EU anti-terror alert: 2 suspects killed, 1 captured in Belgium raid
The suspects, all Belgian nationals who are believed to have recently returned from Syria, opened fire at police officers with automatic weapons in an attempted escape.
“They were planning to commit serious terrorist attacks, and to do so imminently,” Eric Van Der Sypt, a spokesman for the country’s federal prosecutor, said at a briefing in Brussels. "The suspects immediately and for several minutes opened fire with military weaponry and handguns on the special units of the federal police before they were neutralised."
“They didn’t even know who was at the door,” he added. No police or civilians were injured in the shootout.
Belgian TV stations are reporting that the third suspect was wounded and may have died. Meanwhile AFP has quoted a source in the mayor’s office as stating the raid was “jihadist-related.”
"We've averted a Belgian Charlie Hebdo," an unidentified police officer told La Meuse.

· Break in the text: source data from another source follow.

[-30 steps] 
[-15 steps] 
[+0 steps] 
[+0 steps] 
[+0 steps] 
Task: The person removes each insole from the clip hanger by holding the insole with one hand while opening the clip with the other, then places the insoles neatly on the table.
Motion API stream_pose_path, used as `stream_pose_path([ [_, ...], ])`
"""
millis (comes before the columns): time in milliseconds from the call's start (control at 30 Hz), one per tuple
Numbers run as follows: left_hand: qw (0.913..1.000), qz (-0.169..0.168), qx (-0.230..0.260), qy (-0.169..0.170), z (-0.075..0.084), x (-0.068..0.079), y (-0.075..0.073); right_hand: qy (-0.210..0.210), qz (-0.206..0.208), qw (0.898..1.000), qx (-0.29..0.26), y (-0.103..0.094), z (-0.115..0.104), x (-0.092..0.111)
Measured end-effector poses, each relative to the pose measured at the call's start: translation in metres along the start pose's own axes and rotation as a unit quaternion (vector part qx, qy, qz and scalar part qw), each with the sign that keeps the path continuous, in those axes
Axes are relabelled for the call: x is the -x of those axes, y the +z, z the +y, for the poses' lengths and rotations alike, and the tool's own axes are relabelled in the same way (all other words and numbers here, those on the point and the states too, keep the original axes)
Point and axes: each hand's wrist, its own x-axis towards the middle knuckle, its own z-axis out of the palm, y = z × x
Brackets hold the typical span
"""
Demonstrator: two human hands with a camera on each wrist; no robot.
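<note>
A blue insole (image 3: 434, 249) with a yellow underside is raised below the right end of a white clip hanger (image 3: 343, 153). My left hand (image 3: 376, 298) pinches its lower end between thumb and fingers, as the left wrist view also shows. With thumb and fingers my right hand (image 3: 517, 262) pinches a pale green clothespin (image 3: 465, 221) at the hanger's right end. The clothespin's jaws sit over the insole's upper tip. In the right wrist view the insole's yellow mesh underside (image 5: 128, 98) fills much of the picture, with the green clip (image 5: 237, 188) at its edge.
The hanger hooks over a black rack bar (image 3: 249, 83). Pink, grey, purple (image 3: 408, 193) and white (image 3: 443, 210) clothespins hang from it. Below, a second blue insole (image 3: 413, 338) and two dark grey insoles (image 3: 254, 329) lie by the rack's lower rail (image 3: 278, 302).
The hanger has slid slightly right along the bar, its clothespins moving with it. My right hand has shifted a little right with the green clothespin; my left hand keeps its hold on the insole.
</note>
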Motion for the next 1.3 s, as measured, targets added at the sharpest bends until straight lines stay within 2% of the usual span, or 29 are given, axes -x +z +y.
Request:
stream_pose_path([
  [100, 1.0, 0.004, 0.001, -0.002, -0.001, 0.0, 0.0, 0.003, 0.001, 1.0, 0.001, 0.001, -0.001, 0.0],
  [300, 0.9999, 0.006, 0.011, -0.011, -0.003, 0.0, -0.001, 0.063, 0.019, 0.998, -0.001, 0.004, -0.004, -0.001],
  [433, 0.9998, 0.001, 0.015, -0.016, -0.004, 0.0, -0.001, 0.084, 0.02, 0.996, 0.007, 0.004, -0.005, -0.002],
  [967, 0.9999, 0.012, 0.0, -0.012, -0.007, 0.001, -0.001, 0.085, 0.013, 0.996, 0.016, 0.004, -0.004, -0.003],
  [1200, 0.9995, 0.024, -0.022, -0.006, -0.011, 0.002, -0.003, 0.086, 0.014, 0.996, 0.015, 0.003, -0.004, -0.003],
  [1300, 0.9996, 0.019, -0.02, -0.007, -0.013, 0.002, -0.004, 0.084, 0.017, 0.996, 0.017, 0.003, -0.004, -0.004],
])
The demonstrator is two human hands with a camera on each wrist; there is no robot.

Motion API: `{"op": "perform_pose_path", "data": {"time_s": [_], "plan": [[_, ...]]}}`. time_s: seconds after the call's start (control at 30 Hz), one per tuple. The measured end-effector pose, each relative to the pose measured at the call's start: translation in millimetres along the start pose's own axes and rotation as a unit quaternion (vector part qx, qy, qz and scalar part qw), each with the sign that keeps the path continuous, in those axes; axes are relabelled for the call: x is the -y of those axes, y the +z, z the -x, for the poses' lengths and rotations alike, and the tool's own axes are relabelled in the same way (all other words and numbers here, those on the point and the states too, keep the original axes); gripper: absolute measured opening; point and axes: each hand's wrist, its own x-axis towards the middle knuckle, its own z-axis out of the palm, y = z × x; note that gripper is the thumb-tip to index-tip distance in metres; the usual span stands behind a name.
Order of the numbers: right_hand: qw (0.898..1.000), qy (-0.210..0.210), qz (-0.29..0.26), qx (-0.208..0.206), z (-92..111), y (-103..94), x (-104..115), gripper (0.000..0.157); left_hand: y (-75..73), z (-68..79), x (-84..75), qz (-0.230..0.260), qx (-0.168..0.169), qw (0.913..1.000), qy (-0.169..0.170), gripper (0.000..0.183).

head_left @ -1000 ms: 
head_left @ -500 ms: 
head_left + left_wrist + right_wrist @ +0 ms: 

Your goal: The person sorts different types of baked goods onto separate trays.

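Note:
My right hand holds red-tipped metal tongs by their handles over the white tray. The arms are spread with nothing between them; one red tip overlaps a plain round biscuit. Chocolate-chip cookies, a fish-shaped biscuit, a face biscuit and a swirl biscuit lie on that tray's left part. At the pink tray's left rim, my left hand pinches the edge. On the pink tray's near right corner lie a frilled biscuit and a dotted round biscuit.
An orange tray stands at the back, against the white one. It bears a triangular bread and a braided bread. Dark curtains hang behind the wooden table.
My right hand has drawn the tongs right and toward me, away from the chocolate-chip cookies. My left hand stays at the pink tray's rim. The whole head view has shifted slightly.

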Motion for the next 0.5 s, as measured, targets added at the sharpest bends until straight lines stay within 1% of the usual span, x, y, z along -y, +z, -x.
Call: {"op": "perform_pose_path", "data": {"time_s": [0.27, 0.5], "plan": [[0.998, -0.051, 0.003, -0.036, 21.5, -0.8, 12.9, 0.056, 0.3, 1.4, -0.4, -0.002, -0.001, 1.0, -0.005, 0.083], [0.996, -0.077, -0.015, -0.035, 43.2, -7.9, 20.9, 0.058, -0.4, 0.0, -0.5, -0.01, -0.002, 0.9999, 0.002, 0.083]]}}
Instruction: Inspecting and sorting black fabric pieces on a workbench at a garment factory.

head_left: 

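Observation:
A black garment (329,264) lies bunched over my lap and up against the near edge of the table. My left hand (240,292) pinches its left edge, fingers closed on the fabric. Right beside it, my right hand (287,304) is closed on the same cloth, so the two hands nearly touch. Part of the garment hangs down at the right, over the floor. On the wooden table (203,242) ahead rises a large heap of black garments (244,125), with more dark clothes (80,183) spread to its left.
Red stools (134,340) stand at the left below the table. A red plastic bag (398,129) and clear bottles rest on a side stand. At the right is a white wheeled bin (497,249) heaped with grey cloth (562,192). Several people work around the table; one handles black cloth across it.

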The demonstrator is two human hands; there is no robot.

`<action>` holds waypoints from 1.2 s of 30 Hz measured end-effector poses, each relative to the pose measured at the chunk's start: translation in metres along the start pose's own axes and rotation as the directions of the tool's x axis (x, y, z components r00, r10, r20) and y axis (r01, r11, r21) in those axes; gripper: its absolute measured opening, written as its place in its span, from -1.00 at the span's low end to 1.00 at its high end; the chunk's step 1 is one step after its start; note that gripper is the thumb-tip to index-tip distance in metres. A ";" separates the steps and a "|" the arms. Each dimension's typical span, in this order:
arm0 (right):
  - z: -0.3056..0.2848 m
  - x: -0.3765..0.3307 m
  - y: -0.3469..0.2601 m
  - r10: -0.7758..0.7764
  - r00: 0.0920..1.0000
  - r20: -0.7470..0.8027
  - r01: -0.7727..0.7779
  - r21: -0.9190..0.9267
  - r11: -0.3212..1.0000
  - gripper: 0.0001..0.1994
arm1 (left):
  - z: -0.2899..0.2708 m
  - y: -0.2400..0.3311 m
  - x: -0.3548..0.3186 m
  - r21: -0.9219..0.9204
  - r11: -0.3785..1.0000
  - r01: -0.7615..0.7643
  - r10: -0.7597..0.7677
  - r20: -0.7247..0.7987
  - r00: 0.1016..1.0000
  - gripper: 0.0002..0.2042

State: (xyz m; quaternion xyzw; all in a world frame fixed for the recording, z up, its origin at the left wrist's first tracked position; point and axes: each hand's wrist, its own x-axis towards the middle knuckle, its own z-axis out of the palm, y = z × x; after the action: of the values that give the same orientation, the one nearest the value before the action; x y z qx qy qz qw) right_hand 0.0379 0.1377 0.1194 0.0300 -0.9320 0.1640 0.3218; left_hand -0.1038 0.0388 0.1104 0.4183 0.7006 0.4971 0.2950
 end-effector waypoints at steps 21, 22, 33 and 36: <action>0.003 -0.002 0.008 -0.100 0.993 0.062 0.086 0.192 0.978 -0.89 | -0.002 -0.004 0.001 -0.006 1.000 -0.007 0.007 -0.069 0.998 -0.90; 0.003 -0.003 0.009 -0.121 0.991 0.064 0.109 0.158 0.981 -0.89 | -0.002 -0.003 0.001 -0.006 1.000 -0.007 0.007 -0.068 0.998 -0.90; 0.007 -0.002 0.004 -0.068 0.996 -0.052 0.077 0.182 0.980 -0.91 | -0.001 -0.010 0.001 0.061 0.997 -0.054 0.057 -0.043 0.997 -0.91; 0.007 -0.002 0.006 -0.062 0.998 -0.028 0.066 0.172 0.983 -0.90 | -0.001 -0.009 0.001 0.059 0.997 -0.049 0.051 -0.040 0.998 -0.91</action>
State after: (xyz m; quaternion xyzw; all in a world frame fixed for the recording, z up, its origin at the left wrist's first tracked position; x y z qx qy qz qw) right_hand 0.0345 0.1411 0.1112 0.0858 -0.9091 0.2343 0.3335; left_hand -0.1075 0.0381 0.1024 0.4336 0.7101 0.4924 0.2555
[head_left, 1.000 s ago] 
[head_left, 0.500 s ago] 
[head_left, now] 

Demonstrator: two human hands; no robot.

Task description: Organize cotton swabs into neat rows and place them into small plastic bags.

The anti-terrorist operation continues in Belgium as officials raised the threat level to three out of four. Overall, police have searched about a dozen locations across the nation.
— José Miguel Sardo (@jmsardo) January 15, 2015
Van Der Sypt said that so far the investigations have found no links with the Paris assaults, but said the investigation leading to the raid began before the Paris attacks. Law enforcement allegedly learned of a planned attack through intercepted phone conversations.
“The searches were carried out as part of an investigation into an operational cell, some of whose members had returned from Syria,” he said. “For the time being, there is no connection with the attacks in Paris.”
Belgian authorities alleged that the cell was planning attacks on police buildings within “hours or days.”
— Kay Burley (@KayBurley) January 15, 2015
Earlier in the day, authorities said they arrested a suspect in southern Belgium who is believed to have supplied weapons to Amédy Coulibaly, the man who took hostages at a Paris Jewish grocery store following the Charlie Hebdo attack.
Many European countries are on high alert, boosting security measures in the wake of last week’s deadly terror attacks in Paris.
The Italian capital of Rome has become the latest to increase security at local media outlets following the attack on Charlie Hebdo that left 12 people dead. Rome’s prosecutor announced that security measures have been increased at and around other “sensitive places” – including the Vatican, embassies, and tourist attractions, the Local reports. Up to 20 people in Italy are being investigated for their alleged links to extremist cells in Iraq and Syria, according to Italian media reports.
In Germany, federal prosecutors have confirmed the arrest of a suspected jihadist militant. According to reports, the suspect could be part of a wider cell of Islamic State sympathizers allegedly planning attacks in Germany.
Denmark and Norway are also on alert after a threat was reportedly posted against two Scandinavian countries on a French website.
Following the recent developments, Austria and Spain also are on “high alert,” relying on a general threat level. Transportation hubs – such as airports, seaports, and train stations – as well as energy networks and nuclear power plants have tightened up security.
UK security services are also taking precautionary measures and have increased security after counter-terrorism officials reportedly uncovered a plot to abduct a serving police officer or soldier on UK soil and broadcast their brutal murder on the web.